◆ **PROBLEM DETAILS**
Transcribe the full listing exactly.

[[ DATA SEGMENT, beginning ]]

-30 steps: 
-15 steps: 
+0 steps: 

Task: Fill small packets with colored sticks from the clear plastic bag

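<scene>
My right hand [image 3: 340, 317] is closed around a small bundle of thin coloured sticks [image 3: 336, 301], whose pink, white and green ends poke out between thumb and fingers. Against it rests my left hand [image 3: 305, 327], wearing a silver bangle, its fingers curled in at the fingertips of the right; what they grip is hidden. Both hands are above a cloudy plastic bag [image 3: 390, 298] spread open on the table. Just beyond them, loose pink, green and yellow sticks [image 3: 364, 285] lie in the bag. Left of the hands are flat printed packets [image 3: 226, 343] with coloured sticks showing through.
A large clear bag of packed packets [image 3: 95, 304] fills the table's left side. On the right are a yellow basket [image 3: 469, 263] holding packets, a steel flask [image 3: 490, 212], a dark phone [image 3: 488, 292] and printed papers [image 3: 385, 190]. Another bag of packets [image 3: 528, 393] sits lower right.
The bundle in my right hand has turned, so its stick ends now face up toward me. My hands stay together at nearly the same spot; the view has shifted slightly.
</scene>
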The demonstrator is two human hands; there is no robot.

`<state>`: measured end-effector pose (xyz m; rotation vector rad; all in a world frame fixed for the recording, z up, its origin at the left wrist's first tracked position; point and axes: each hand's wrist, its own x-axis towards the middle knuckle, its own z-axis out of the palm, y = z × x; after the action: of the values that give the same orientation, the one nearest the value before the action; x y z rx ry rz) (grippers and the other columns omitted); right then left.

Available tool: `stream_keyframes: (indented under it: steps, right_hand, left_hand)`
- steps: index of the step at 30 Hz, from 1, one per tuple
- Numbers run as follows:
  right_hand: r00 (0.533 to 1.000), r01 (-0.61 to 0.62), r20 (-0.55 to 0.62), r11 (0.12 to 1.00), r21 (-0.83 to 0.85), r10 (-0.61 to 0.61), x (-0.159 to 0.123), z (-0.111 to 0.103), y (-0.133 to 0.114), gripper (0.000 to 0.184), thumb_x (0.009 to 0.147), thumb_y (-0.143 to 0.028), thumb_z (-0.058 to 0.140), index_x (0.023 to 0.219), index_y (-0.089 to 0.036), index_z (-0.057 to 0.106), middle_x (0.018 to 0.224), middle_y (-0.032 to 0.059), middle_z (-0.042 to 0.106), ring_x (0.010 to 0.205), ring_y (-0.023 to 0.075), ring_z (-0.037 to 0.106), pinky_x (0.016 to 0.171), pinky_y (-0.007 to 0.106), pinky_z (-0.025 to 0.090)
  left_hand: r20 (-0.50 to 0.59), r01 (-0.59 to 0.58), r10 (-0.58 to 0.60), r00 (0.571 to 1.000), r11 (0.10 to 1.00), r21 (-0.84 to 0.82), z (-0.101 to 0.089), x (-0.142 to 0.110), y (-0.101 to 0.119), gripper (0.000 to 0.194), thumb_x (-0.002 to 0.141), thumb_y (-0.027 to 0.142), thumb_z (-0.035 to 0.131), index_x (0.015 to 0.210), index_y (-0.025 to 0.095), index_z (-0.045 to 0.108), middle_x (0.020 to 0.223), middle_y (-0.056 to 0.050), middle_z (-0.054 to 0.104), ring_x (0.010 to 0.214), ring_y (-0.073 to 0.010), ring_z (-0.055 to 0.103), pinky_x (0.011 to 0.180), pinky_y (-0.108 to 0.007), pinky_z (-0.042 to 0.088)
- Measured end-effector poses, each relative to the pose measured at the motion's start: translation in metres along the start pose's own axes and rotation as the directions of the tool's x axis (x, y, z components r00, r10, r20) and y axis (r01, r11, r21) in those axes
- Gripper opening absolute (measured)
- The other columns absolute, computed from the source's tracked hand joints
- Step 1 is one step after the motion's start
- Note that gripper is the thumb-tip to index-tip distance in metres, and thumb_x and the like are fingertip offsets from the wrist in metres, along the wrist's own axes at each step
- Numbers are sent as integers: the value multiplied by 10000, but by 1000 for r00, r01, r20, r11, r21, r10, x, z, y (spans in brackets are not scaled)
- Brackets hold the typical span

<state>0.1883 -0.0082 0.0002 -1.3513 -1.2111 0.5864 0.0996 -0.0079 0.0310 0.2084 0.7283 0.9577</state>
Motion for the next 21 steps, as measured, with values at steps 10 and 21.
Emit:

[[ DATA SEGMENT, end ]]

◆ **RESPONSE AREA**
-30 steps: 
-15 steps: 
+0 steps: 

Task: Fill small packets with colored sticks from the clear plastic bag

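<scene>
My right hand [image 3: 340, 317] is closed around a small bundle of thin coloured sticks [image 3: 336, 301], whose pink, white and green ends poke out between thumb and fingers. Against it rests my left hand [image 3: 305, 327], wearing a silver bangle, its fingers curled in at the fingertips of the right; what they grip is hidden. Both hands are above a cloudy plastic bag [image 3: 390, 298] spread open on the table. Just beyond them, loose pink, green and yellow sticks [image 3: 364, 285] lie in the bag. Left of the hands are flat printed packets [image 3: 226, 343] with coloured sticks showing through.
A large clear bag of packed packets [image 3: 95, 304] fills the table's left side. On the right are a yellow basket [image 3: 469, 263] holding packets, a steel flask [image 3: 490, 212], a dark phone [image 3: 488, 292] and printed papers [image 3: 385, 190]. Another bag of packets [image 3: 528, 393] sits lower right.
The bundle in my right hand has turned, so its stick ends now face up toward me. My hands stay together at nearly the same spot; the view has shifted slightly.
</scene>
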The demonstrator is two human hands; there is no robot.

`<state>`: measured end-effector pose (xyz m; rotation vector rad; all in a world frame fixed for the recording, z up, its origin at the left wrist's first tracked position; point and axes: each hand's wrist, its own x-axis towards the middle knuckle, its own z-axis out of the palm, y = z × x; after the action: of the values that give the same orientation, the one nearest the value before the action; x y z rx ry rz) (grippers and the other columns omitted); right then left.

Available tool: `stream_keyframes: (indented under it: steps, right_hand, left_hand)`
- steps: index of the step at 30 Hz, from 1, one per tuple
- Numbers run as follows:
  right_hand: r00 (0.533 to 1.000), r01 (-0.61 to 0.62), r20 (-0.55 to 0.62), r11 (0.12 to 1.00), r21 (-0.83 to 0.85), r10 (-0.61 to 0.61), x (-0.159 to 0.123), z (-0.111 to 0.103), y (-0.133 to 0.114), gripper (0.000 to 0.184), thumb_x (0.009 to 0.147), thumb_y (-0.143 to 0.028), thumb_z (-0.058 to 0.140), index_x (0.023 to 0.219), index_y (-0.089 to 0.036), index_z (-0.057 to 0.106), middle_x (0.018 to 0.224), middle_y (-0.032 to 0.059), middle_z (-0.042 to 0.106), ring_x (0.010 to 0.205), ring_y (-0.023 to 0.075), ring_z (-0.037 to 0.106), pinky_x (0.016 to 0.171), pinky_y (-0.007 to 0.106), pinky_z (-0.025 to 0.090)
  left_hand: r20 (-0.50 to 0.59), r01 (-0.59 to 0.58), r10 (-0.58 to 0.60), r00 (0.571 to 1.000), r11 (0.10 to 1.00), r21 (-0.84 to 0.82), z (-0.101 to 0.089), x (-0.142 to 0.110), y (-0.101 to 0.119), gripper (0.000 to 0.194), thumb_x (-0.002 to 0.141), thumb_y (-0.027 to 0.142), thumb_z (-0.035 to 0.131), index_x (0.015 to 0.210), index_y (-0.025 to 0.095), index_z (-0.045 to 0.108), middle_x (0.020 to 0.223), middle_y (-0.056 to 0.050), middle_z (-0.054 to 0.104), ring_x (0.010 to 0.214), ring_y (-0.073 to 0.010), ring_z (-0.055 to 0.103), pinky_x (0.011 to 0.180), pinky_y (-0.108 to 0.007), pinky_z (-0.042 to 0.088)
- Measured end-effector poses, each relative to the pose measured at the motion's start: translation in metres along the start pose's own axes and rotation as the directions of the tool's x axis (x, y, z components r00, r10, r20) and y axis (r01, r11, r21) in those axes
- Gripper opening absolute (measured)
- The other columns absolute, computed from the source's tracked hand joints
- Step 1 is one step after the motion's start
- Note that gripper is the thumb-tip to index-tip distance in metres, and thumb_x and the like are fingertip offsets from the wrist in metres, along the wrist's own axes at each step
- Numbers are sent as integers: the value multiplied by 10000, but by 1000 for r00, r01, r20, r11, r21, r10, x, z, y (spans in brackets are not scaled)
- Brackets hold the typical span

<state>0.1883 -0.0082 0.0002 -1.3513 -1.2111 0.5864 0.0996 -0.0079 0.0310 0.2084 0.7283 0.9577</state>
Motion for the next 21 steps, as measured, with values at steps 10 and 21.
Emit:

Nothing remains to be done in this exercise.